(WORK ITEM) In the material below, find each line with the word "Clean" and list it.

(RECORDS FOR THE TASK)
• • •
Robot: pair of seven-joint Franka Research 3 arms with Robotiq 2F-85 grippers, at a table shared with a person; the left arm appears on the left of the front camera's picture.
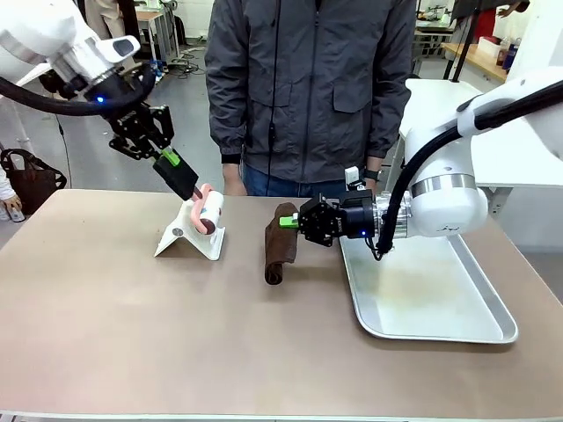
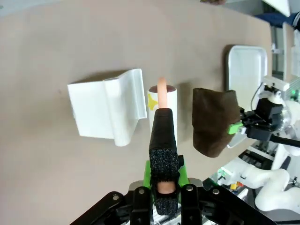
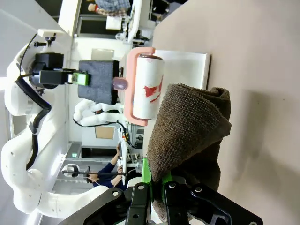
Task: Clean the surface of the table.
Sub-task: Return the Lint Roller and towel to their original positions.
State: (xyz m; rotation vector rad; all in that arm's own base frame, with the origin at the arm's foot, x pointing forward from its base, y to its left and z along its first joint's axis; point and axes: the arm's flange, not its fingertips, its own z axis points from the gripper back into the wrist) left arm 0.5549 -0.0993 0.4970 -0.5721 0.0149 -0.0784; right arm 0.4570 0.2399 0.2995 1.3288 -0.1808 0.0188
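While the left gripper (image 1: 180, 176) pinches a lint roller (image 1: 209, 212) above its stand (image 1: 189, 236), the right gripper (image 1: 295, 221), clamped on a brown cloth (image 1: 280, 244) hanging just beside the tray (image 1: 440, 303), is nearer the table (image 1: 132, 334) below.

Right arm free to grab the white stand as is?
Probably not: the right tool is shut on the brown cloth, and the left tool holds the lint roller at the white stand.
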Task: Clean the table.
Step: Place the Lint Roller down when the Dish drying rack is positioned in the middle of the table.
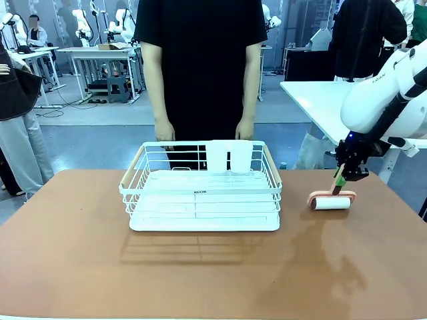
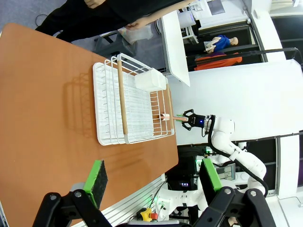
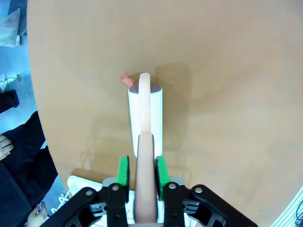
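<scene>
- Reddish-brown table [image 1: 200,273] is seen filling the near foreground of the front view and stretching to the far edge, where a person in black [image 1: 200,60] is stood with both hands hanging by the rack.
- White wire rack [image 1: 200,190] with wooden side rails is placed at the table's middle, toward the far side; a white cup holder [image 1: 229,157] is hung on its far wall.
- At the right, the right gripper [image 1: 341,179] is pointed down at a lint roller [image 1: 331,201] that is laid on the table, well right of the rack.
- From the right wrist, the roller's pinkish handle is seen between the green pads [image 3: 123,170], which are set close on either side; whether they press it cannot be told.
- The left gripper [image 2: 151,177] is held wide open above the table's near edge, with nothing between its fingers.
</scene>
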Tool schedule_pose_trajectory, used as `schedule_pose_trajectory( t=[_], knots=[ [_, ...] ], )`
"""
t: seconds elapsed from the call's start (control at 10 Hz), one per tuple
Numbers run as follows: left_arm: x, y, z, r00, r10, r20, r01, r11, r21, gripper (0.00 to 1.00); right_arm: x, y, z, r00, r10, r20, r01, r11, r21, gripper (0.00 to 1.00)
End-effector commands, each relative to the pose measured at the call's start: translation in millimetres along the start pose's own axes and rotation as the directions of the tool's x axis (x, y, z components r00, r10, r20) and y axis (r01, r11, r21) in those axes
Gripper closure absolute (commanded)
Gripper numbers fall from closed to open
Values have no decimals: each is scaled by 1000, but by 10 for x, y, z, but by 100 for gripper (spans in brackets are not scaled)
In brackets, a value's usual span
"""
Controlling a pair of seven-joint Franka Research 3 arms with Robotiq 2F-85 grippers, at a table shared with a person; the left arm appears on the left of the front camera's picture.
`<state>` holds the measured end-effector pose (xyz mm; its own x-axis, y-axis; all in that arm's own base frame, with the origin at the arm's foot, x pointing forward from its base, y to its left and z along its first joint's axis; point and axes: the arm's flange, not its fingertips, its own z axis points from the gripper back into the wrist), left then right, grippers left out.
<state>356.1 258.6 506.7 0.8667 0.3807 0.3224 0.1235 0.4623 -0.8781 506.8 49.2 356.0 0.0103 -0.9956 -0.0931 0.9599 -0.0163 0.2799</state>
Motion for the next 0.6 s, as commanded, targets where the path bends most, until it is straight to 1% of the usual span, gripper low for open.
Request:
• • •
(REPLY)
Task: Clean the surface of the table.
Task: Clean the table.

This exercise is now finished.